Why we target mental health through our work

In pursuit of its’ purpose to help those in need through leisure, sport and fitness, the Belgravia Foundation has continued to create new opportunities in communities to help address the many challenges faced by people. 

In the past 20 years, mental illness has grown to affect many, and is now the number one reason people see their local GP. Regular physical activity has been shown to have a positive impact on people living with mental illness. Recognising the potential of the leisure sector to help those living with mental illness, the Belgravia Foundation has added this area of work as a national priority, with a focus on Take Charge! 

Take Charge! and Youth Take Charge! are programs that provide a free 60-day exercise program to people living with mental illness. Participants are referred to the program by a GP or allied health professional, and work best when a strong local partnership is developed with a community mental health organisation.  Participants then have the option to continue through a unique co-contribution scheme that takes into account the difficult financial situation often faced by people living with mental illness.

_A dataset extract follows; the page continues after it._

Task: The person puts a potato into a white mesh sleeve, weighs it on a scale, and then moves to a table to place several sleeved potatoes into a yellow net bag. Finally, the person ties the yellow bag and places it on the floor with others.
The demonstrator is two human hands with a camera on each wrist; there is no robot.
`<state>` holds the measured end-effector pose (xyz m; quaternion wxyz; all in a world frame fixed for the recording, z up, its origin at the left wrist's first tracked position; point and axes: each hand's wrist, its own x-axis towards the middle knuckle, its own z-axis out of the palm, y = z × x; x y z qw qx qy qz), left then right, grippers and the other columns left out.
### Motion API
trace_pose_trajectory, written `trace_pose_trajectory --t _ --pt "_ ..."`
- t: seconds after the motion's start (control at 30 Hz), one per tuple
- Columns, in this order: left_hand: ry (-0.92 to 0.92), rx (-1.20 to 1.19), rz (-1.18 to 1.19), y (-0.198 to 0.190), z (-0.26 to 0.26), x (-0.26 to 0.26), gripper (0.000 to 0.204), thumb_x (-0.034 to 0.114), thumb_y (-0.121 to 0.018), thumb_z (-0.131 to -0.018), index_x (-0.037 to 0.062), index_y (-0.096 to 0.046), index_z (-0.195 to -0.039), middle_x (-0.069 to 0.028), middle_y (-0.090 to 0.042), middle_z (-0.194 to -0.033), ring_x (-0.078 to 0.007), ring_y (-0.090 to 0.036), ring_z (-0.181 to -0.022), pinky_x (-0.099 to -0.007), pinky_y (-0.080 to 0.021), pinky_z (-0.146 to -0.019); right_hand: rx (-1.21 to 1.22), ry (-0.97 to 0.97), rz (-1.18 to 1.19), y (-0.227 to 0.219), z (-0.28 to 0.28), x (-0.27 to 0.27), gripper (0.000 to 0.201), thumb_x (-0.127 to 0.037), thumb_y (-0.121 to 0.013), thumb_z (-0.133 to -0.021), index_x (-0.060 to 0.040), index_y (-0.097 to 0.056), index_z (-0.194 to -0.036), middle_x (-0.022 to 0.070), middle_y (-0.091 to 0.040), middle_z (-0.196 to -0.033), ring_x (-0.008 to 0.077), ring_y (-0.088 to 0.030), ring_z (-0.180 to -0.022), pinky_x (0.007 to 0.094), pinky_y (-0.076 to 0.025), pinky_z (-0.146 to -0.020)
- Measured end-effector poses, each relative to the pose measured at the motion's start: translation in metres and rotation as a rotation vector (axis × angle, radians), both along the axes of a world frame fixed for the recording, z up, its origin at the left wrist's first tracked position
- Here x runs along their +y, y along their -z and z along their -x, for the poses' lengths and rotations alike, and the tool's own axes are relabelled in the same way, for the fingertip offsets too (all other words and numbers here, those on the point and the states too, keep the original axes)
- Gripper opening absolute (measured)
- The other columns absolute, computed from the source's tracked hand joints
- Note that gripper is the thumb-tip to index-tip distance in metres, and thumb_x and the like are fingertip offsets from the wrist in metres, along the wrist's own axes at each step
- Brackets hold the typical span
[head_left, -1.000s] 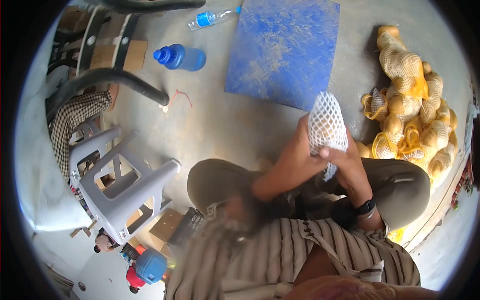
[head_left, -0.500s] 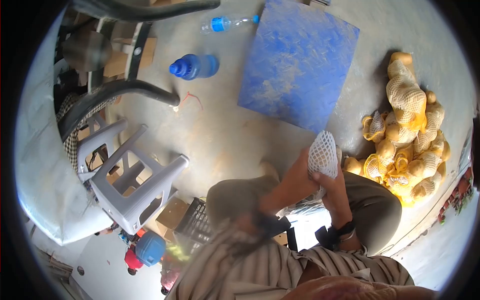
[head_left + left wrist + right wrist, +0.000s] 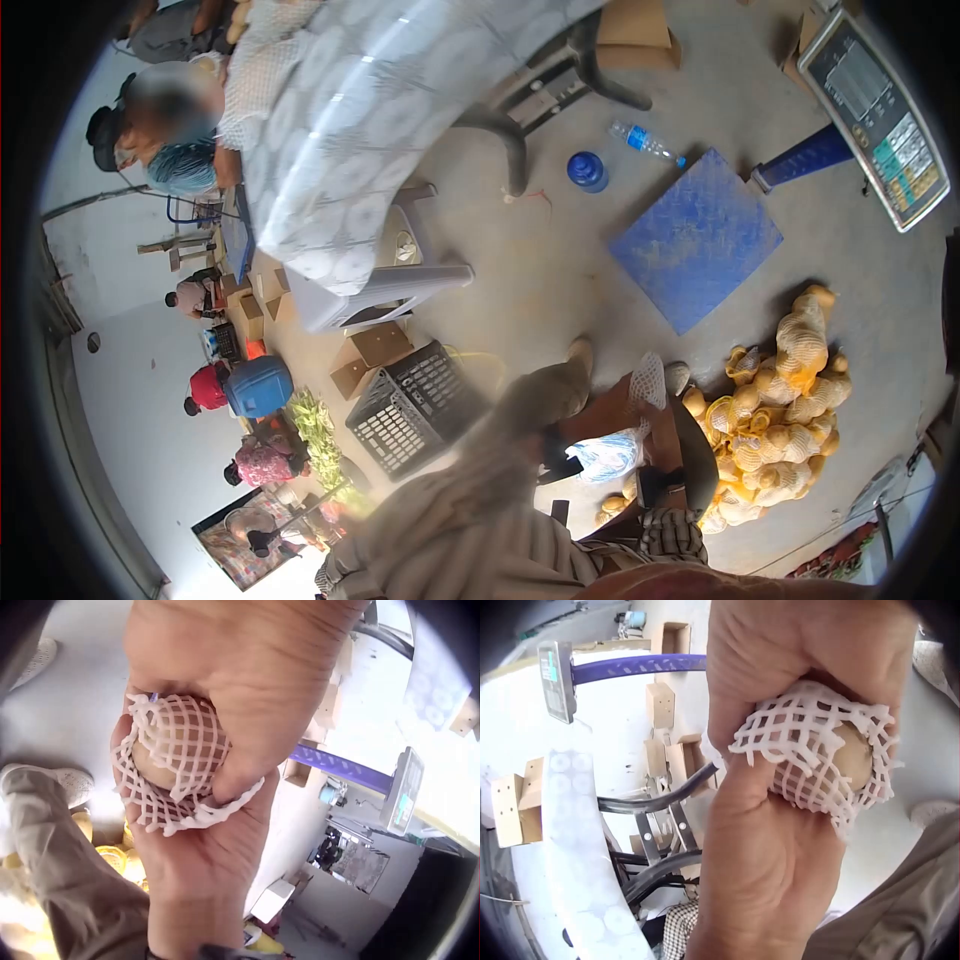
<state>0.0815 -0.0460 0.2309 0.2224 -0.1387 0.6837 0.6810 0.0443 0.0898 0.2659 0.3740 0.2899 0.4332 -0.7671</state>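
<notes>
My left hand [image 3: 247, 682] and right hand [image 3: 206, 862] come together around a tan butternut squash [image 3: 853, 759] in a white foam net [image 3: 802, 735]. Both hands curl round it from opposite sides. Net strands cover most of the squash, and its smooth tan skin shows through the open end. In the left wrist view, a thumb lies against the net's edge. Much of the squash's length is hidden in my palms. In the head view, the netted tip [image 3: 648, 380] stands up above my hands, over my lap.
Netted squashes [image 3: 775, 430] lie heaped by one leg. A blue platform scale [image 3: 697, 240] with its display [image 3: 875, 110] stands ahead, near two bottles. To the left are a black crate [image 3: 415, 410], a grey stool [image 3: 400, 290] and a covered table [image 3: 340, 140]; several people sit beyond.
My view has swung left, bringing the covered table, people and scale display into sight. Both hands keep holding the netted squash, which sits lower in the head view now.
</notes>
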Motion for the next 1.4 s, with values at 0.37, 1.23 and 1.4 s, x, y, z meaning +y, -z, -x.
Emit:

The program originated at Ian Thorpe Aquatic Centre and Cook + Phillip Park Aquatic Centre, and evidence collected through the great work done by these venues has provided the impetus to replicate elsewhere, and underscores the importance of ensuring youth living with mental illness are not left out.  Taking up this challenge, Melton Waves Leisure Centre successfully applied to trial the program with youth, and more than 20 staff have received training in understanding mental Illness, while seven staff have completed a two-day mental health first aid course. 

A watershed moment for Belgravia Foundation’s work to create widespread access to Take Charge! and Youth Take Charge! occurred at the end of 2018 with a ‘whole-of-community’ approach in Banyule City Council, led by WaterMarc.

This initiative has led to unprecedented collaboration by leisure, sport, and community organisations, resulting in a grant application that if successful, will train 250 staff across leisure and sport providers operating in the LGA to welcome and support people living with mental illness to the beneficial effects of regular participation in physical activity.